Я указал на характерные черты философии, как искусства: на систему философии, как на искусство зодчества — на ее архитектонику понятий, творение идей и на диалектическое искусство спонтанной саморазвивающейся логики.
Я отмечал, что философия есть искусство не в смысле художественности стиля, — так как художественность стиля у философа есть только признак его художественной артистической натуры, что она входит в качестве художественной философии в общий поток философии-как-искусства.
Поэтому я писал — о философе и актере, об антиподии философа и актера in principe: философ против актера.

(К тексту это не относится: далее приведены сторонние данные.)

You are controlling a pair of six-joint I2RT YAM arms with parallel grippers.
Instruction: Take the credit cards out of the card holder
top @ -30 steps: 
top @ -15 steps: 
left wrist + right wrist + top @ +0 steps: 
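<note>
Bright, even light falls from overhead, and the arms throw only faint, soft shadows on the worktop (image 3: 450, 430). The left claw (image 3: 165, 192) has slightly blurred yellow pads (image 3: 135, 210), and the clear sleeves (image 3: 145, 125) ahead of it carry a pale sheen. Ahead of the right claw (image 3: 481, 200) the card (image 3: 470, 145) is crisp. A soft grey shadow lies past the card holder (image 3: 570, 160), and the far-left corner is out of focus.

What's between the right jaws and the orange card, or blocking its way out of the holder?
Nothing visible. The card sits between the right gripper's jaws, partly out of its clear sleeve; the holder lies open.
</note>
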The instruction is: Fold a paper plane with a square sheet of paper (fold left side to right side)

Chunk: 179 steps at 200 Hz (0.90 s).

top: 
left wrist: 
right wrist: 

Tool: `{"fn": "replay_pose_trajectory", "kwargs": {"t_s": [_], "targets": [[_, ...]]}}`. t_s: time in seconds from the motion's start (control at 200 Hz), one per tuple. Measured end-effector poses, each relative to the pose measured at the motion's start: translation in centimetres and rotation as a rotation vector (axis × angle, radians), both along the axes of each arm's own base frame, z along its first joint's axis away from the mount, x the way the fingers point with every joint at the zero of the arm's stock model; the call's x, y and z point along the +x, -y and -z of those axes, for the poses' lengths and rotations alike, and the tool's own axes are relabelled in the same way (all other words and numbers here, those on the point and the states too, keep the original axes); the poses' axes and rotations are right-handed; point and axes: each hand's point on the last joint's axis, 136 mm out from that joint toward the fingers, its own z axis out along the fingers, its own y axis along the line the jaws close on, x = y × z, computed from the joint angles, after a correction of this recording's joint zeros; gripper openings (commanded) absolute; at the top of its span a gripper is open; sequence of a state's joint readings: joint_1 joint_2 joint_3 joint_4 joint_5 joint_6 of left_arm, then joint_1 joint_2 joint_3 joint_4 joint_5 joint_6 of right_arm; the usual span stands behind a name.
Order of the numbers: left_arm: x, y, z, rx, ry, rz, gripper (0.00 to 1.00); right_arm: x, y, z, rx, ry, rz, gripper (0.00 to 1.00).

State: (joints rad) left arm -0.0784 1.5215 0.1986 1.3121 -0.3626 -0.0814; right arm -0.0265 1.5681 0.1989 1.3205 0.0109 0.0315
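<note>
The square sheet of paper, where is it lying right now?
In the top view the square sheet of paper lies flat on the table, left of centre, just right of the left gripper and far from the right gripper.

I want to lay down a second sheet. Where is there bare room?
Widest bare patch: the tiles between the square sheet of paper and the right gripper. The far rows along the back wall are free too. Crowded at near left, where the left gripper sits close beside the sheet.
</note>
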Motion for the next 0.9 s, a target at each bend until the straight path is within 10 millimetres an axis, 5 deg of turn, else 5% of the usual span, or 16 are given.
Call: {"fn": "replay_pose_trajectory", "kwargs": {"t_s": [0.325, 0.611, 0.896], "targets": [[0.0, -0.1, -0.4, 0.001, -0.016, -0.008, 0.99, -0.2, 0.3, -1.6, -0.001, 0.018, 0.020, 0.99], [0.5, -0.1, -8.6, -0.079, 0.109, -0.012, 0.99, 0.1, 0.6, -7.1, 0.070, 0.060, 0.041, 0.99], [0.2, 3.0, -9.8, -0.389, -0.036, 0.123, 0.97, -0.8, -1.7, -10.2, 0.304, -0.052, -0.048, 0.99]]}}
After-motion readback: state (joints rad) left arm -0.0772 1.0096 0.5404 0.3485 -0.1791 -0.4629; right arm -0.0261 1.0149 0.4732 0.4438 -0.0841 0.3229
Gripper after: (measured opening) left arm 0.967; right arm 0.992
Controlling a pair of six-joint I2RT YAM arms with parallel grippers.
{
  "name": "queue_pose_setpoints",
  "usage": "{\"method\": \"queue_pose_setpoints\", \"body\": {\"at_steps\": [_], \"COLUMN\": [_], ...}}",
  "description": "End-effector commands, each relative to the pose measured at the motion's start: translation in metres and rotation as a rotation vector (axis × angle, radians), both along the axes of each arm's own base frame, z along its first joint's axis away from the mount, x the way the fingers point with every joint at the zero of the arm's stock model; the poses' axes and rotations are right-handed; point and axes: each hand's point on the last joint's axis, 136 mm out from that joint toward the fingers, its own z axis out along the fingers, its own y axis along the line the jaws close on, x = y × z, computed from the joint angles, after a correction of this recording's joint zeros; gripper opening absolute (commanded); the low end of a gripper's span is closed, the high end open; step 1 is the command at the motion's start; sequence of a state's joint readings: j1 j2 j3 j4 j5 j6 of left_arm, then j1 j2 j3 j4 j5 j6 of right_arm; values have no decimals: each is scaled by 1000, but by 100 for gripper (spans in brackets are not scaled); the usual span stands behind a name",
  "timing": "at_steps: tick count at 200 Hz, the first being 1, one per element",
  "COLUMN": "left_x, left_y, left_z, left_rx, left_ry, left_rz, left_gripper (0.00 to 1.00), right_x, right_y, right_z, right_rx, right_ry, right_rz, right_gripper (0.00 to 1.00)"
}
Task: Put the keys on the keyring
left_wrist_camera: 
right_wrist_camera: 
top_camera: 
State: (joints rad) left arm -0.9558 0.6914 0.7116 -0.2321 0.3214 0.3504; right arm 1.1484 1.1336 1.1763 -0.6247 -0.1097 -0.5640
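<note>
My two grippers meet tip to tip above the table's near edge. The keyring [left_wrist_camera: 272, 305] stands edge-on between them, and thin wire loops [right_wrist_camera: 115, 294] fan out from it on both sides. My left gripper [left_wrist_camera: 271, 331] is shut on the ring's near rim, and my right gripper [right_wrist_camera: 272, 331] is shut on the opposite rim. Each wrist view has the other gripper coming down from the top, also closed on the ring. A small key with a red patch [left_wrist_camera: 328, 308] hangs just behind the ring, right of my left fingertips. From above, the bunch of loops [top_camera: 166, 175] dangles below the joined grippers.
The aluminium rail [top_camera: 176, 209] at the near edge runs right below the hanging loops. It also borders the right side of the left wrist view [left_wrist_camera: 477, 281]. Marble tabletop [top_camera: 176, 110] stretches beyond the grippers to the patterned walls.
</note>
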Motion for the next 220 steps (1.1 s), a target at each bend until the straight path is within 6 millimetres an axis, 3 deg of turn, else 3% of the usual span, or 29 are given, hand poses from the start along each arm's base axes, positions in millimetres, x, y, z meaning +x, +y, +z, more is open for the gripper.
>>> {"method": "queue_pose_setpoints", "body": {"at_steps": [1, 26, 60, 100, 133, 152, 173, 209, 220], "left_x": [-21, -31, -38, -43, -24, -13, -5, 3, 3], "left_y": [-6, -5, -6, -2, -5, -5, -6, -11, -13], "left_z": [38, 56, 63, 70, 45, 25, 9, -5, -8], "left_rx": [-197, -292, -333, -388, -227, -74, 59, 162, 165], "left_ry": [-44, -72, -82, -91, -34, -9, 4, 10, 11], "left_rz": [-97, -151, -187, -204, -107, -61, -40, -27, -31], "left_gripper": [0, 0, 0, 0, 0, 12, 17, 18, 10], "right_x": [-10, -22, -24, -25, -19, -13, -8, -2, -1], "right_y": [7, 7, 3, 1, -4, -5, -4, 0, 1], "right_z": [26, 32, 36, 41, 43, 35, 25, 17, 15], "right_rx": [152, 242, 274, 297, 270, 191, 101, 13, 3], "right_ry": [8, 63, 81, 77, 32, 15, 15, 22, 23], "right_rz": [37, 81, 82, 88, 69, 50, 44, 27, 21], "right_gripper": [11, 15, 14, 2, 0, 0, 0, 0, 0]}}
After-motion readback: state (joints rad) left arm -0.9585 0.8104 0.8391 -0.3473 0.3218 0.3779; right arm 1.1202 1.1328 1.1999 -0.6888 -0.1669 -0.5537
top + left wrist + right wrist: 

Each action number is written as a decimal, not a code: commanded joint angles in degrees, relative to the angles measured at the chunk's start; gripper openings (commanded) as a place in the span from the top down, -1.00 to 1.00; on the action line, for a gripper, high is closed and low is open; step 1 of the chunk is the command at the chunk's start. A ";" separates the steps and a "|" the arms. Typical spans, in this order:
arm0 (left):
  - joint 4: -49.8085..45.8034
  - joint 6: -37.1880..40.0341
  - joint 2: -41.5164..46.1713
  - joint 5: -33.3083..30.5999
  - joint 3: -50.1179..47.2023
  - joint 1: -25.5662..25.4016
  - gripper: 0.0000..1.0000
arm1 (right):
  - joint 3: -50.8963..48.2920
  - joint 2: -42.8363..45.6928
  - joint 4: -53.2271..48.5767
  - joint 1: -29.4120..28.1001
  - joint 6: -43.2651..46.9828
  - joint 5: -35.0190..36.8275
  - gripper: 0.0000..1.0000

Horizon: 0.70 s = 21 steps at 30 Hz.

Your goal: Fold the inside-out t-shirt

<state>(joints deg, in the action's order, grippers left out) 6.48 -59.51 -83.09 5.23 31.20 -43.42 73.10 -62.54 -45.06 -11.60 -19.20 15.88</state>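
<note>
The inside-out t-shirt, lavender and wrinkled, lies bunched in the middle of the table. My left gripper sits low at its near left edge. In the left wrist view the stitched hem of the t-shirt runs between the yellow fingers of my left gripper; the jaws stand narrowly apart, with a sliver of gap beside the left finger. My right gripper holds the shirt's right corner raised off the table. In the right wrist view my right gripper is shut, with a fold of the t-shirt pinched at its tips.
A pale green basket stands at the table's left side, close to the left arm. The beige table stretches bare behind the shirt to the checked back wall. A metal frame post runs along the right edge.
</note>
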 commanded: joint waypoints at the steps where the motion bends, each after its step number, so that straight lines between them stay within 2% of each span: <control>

Я писал, что актер апеллирует к площади, а не к знатоку-ценителю: актеру нужны овации, успех. Он равнодушен к истине, если она не внушает ему энтузиазма. Ему, как артисту, чувство художественной правды служит эквивалентом истины (знания), ее метаморфозой, ибо истина порой уязвляет художественную правду и вкус.
Я писал — о роли Имагинативного Абсолюта в «философии-как-искусстве» и о философском воображении. О воображении и фантазии и о том, всегда ли фантазия художественна. Например, в сновидениях?
Я писал о фантазии вообще и фантазии художественной, о фантазии и мечтательности, о мифе и сказке, и о том, как в связи с ними открываются новые темы. Таковы:
Миф, как символический язык Имагинативного абсолюта;
Миф, как предвиденье грядущих открытий;
Культура знания, как конкретизация мифа;
Сказка, как плод фантазии, а не воображения.
Я писал о перерождении мифа в сказу: об оскуднении мифического смысла в сказке.